▸ **Assignment**
Below is a block of records. Copy every line in it that contains the word "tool".

##### Input data #####

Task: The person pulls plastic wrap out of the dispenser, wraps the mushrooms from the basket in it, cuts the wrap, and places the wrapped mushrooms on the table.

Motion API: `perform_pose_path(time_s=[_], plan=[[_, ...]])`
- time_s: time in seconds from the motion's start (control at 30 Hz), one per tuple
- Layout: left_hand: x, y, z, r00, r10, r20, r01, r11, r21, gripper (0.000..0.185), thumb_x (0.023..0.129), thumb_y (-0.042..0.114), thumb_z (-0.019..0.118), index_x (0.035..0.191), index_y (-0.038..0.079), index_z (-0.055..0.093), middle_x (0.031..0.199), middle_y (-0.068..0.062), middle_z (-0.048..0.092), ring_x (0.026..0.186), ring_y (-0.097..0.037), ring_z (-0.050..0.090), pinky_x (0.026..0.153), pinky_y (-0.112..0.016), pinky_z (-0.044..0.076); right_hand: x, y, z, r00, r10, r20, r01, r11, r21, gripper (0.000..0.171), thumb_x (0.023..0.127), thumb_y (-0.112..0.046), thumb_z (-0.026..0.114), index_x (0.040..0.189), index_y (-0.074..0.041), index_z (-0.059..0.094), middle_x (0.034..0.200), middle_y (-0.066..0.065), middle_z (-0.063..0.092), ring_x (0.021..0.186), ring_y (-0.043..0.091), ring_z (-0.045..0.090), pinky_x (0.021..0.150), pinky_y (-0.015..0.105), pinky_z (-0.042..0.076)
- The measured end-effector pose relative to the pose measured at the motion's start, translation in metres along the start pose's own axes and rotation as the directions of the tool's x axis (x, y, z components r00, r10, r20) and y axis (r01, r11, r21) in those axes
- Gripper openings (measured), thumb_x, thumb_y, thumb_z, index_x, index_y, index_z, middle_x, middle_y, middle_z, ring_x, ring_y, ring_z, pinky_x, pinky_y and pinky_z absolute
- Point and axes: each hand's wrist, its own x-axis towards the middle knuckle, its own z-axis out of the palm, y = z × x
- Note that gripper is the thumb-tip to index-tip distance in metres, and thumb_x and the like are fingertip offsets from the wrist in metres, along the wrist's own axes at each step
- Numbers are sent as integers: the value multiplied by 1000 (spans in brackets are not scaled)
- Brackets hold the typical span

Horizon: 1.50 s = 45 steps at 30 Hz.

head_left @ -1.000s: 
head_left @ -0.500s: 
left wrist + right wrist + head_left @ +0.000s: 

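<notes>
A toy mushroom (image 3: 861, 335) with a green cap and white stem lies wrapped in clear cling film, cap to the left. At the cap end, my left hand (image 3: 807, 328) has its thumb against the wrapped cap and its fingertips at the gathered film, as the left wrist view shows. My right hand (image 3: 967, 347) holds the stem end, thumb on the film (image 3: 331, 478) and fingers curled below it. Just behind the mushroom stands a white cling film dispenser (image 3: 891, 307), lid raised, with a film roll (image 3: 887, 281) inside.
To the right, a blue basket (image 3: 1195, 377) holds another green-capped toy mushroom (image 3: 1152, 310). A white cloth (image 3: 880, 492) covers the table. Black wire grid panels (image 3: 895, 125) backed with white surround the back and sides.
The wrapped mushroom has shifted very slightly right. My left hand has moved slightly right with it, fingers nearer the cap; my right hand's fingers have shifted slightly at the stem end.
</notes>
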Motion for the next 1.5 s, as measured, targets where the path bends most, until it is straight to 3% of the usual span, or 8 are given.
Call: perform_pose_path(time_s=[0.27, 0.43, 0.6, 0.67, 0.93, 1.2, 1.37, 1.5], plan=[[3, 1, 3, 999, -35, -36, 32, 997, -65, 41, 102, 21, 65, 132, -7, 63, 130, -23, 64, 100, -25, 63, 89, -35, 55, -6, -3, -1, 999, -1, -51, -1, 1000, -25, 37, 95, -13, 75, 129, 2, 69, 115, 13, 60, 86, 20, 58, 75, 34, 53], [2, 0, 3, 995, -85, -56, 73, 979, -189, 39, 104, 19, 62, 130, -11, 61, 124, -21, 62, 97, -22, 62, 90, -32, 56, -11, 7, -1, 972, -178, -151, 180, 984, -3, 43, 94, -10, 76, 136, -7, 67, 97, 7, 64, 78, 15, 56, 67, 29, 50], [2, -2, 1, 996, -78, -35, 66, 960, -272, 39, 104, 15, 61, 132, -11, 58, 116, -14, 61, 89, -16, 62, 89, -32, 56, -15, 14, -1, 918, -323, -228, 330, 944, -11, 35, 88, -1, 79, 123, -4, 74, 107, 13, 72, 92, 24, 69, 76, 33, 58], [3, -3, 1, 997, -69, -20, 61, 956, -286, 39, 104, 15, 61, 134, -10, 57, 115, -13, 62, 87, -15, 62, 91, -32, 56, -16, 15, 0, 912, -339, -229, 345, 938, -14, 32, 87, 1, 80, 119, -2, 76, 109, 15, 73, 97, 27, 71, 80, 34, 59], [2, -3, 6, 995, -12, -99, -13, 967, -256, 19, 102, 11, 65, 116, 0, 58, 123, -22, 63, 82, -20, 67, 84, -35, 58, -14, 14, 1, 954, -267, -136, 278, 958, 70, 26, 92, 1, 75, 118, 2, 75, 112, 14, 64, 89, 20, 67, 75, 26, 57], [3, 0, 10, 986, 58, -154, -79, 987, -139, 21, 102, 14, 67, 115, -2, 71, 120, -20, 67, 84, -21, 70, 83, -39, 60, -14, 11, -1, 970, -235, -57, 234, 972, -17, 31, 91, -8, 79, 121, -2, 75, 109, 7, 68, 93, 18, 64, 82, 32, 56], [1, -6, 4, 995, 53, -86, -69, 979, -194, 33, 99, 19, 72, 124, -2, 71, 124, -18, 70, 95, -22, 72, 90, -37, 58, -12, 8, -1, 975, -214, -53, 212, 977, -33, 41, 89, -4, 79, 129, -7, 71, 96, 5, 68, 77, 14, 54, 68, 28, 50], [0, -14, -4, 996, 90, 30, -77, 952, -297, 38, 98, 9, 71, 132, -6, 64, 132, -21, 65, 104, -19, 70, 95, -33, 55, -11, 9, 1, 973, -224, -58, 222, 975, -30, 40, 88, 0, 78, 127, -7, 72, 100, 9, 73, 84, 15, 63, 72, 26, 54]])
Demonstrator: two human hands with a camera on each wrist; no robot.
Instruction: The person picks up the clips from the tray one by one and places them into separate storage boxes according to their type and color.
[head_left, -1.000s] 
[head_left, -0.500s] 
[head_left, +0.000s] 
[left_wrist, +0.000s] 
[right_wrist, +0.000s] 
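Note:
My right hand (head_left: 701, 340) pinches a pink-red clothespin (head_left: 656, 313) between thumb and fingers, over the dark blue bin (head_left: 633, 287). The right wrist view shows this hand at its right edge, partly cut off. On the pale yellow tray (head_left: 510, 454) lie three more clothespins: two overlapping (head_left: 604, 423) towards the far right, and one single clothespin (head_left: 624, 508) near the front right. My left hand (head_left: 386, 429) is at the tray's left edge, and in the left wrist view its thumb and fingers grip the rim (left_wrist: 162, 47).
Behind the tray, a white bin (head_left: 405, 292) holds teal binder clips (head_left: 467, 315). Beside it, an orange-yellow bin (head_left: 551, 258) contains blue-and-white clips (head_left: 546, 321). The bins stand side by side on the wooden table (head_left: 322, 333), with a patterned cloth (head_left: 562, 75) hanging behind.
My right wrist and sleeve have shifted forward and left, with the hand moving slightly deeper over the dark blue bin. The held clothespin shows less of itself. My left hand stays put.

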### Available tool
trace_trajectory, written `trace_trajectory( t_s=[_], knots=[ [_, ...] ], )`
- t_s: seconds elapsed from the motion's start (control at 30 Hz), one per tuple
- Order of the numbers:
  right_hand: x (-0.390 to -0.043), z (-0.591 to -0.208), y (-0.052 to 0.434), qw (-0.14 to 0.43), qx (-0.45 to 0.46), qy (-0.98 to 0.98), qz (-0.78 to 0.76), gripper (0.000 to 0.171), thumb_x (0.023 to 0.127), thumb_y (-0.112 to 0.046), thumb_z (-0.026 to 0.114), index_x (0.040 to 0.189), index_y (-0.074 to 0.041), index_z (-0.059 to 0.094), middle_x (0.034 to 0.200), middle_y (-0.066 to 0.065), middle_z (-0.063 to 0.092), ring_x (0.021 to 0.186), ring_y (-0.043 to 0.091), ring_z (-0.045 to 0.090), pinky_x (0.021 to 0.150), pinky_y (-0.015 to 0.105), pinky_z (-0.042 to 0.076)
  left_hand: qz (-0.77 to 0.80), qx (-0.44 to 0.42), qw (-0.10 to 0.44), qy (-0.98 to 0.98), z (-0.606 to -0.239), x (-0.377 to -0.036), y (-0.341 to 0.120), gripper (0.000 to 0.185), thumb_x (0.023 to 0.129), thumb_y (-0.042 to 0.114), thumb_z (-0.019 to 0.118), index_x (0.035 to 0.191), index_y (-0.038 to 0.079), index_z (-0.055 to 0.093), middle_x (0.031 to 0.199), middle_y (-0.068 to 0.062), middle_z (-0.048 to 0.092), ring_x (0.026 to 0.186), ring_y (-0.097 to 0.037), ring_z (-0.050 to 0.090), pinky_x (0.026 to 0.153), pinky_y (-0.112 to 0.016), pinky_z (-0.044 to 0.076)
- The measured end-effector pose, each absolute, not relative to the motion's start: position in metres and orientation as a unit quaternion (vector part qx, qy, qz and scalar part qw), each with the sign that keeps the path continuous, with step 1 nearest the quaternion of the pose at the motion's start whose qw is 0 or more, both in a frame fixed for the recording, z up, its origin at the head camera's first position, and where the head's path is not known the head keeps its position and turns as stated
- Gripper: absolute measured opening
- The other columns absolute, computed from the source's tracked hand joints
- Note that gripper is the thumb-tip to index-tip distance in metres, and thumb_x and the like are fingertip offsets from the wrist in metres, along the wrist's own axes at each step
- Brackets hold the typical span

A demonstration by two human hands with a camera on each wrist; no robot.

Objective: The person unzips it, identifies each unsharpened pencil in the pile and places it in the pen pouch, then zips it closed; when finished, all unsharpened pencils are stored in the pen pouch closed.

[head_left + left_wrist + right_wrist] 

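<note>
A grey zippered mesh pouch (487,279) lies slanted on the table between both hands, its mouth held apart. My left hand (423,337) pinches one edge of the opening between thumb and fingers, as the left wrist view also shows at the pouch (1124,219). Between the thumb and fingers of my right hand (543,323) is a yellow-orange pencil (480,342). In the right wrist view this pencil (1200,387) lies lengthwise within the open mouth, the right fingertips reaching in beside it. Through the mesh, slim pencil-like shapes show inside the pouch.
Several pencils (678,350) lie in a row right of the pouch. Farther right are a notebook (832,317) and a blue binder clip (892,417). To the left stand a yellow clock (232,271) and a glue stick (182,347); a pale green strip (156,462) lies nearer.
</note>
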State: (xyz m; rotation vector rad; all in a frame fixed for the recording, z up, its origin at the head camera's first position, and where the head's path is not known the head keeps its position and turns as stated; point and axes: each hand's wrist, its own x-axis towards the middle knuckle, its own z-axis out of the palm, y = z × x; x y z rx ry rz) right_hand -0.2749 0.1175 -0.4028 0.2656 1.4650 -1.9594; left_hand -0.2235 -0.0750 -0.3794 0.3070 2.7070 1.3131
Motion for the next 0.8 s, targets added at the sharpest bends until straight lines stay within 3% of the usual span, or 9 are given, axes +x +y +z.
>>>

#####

▸ **Result of the exercise**
- The measured end-effector pose relative to the pose measured at the motion's start, translation in metres along the start pose's own axes and rotation as the directions of the tool's x axis (x, y, z components r00, r10, r20) and y axis (r01, r11, r21) in those axes
### Available tool

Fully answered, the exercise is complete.